Again, I first want to find out what data types and responses I am dealing with. General health is a factoral and ordinal variable with 5 categories.
str(brfss2013$genhlth)## Factor w/ 5 levels "Excellent","Very good",..: 4 3 3 2 3 2 4 3 1 3 ...
Below, you can see that there are no starnge responses, and that I will only need to exclude the NAs in my analysis.
brfss2013 %>%
group_by(genhlth) %>%
summarise(count=n())## # A tibble: 6 × 2
## genhlth count
## <fctr> <int>
## 1 Excellent 85482
## 2 Very good 159076
## 3 Good 150555
## 4 Fair 66726
## 5 Poor 27951
## 6 NA 1985
Secondly, I also want to investigate sleptim1. As can be expected, Slept time is an integer, and should not exceed 24 hours a day.

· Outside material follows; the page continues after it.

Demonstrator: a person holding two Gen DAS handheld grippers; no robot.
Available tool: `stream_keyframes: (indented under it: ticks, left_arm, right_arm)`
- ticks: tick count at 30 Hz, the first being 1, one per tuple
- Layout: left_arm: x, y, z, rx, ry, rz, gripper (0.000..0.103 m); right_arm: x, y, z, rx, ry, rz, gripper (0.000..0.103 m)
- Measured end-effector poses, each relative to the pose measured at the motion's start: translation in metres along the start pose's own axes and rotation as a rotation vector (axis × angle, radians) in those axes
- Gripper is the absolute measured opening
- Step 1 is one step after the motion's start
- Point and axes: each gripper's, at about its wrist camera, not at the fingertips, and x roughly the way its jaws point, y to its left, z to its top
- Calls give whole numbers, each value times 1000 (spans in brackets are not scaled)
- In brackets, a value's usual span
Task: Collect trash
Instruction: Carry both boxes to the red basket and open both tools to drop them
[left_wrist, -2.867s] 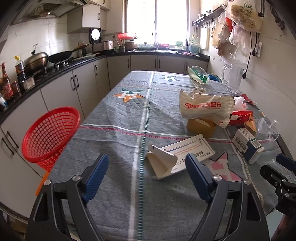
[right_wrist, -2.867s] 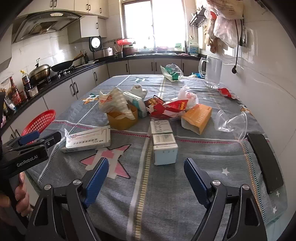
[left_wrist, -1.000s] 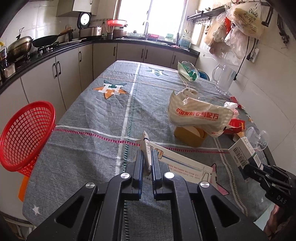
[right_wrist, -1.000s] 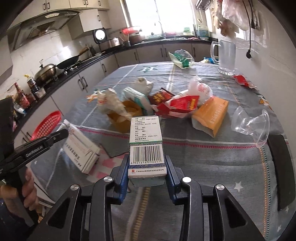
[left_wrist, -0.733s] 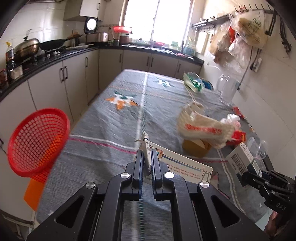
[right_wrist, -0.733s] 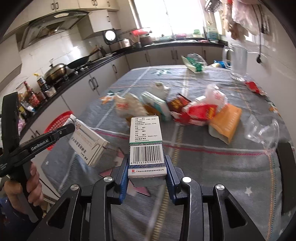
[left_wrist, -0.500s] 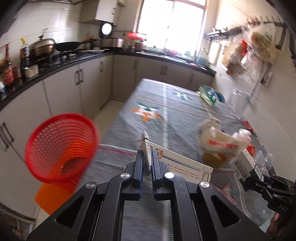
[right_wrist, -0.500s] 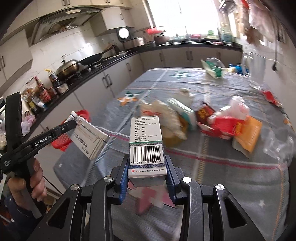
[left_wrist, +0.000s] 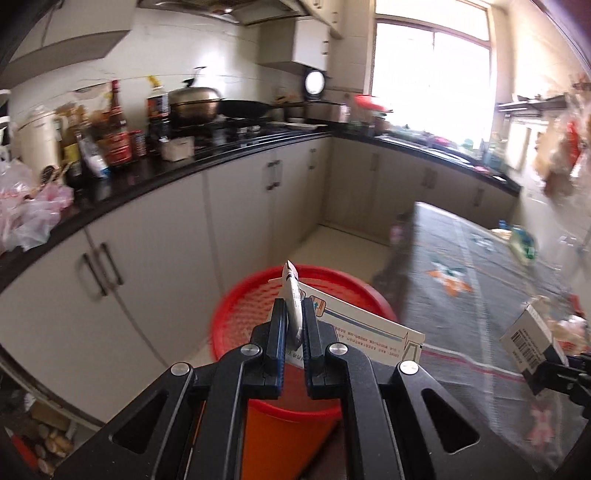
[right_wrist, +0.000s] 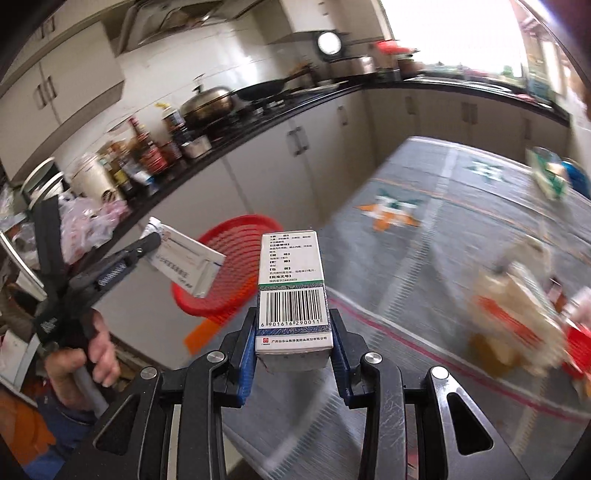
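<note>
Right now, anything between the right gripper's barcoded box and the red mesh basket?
Nothing. In the right wrist view, the barcoded box overlaps the red mesh basket with no object between.

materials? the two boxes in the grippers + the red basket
Flat white box in the left gripper: thin printed paperboard, matte, flap pinched flat. Barcoded box in the right gripper: glossier printed carton, crisp folded edges. Red basket: looks like moulded plastic, open lattice wall, slight sheen; blurred, so unsure.

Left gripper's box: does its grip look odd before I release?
Yes. The left gripper pinches the flat white box only by its opened end flap, so it hangs skewed over the red basket.
</note>
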Motion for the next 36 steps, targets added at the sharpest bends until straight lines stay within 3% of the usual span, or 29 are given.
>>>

str(brfss2013$sleptim1)## int [1:491775] NA 6 9 8 6 8 7 6 8 8 ...
Similar to what I did in the 1st research question, I first want to find out if there are any clearly impossible answers recorded (in this case >24 hours/day) and also see if there are any NAs.
brfss2013 %>%
group_by(sleptim1) %>%
summarise(count=n()) %>%
filter(sleptim1<0|sleptim1>24|is.na(sleptim1))## # A tibble: 3 × 2
## sleptim1 count
## <int> <int>
## 1 103 1
## 2 450 1
## 3 NA 7387
As you can see, the 103 and 450 hours a day are clearly mistakes/bad data. I now want to plot the feasible data in a histogram. To realize this, I am first making a new dataframe.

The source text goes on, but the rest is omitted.